A person skilled in the art would realize that the methods disclosed herein may be incorporated as part of a computer software program product. The computer software program product may contain a plurality of executable instruction, and/or a plurality of instructions for compilation by a compiler, and/or a plurality of instructions for interpretation by an interpreter, individually or in any combination thereof, designated for the execution of the methods disclosed hereinabove, or for the purpose of causing an AAS server, for example AAS sever 210, or a user system, for example, system 100, to be operative in accordance with the disclosed invention. Furthermore, the use of instruction is a mere example of a possible implementation, and hardware or a combination of hardware and software implementations of the disclosed invention is also envisioned and therefore should be considered as inseparable from the inventions herein. Furthermore, while the disclosed invention was described with respect to accessing of information pages that are essentially web pages, this invention should not be interpreted in such a limited scope. Other content, including but not limited to, e-mails, documents, presentations, databases, data files and the likes, may also be used in conjunction with the disclosed invention.
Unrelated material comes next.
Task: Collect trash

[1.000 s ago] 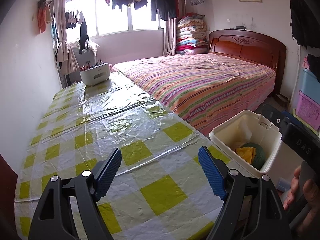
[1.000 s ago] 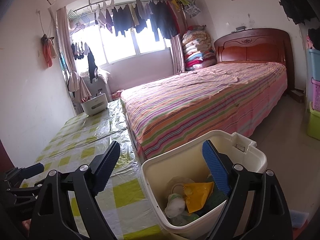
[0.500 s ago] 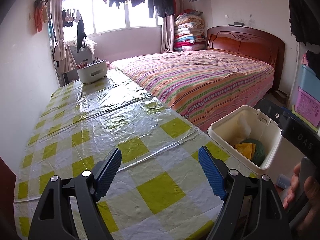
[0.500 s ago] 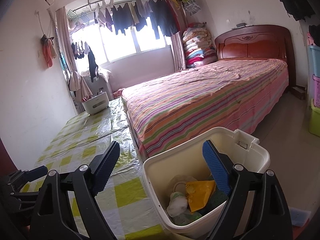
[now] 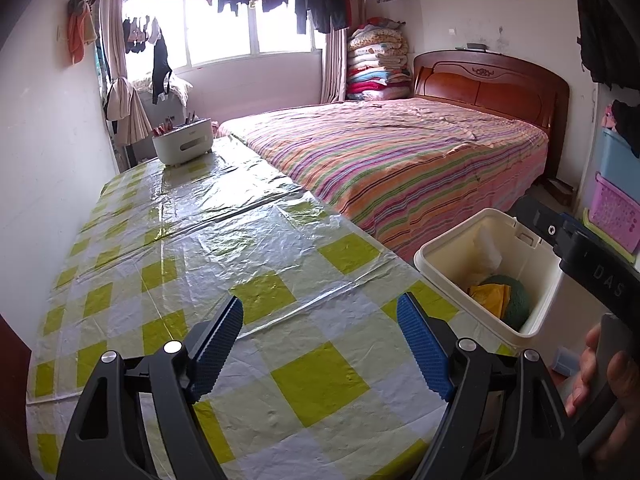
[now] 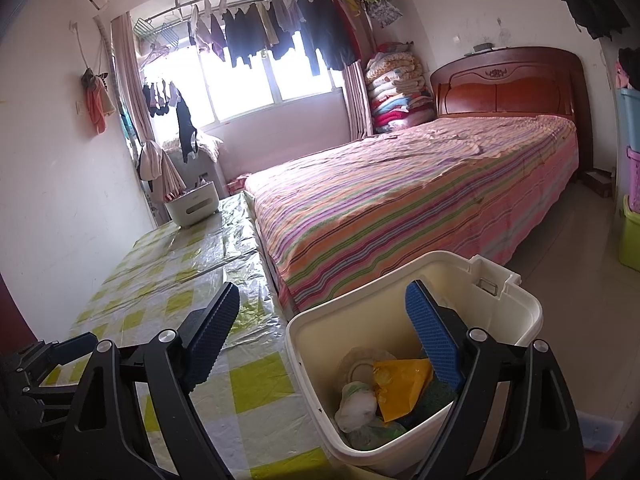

The inventions are provided, including, but not limited to, an auto-adaptive search server, a search engine, methods enabling the operation of multi-directional search engines, clustering methods thereof, creation of a plurality of association graphs and identification of peak terms therein, the relevancy score, and computer software products containing plurality of instructions for performing same, described in the Detailed Description of Embodiments.
A multi-directional and auto-adaptive relevance and search system is provided, comprising:
means for generating association graphs;
means for generating a query score;
means for comparing a query to an association graph; and
means for providing a response to a query comprised of a search phrase that is adapted to a user based on operations performed with respect to at least one association graph.
For some applications, said means for generating association graphs are enabled to generate at least one of: personal association graph, topic association graph, global association graph, document association graph.
For some applications, the search is performed on at least one of: web page, information page, document, e-mail, database.
For some applications, the system further comprises: means for identifying hotspots in an association graph.
For some applications, the system further comprises: means for generating an advice that comprises of keywords generated by means of at least an operation respective of an association graph.
For some applications, the system further comprises:
means for generating a plurality of primary indexes;
means for associating secondary indexes with respective primary indexes; and
means for associating users with said secondary indexes, and, optionally:
means for identifying that the number of users of a first secondary index exceeds a threshold value; and
means for creating a new primary index that is a combination of the primary index and said first secondary index.
A method is provided for generating a ranked display list of URLs based on the keywords from a user query, the method comprising the steps of:
receiving the search phrases of said user query;
creating a user query matrix based on the user's personal association graph and said search phrases;
for each URL found to be relevant to said user query create a URL query matrix;
computing the relevancy score of each URL query matrix to said user query matrix;
adding to a URL list the URLs with an associated relevancy score;
sorting the URL list in a descending order according to said relevancy score; and
sending the ordered list to said user.
For some applications, the method further comprises the step of: adding to said URL list those URLs having a relevancy score that is above a predetermined threshold value.
Claims
1-10. (canceled)
11. A computer-implemented method comprising:
- generating at least one association graph;
- receiving a search phrase from a user;
- using the at least one association graph, generating a set of advisory keywords associated with the search phrase;
- presenting the set of advisory keywords to the user;
- responsively to a selection of at least one of the advisory keywords by the user, adding the selected at least one advisory keywords to the search phrase to generate a revised search phrase;
- generating search results responsively to the revised search phrase; and
- presenting the search results to the user.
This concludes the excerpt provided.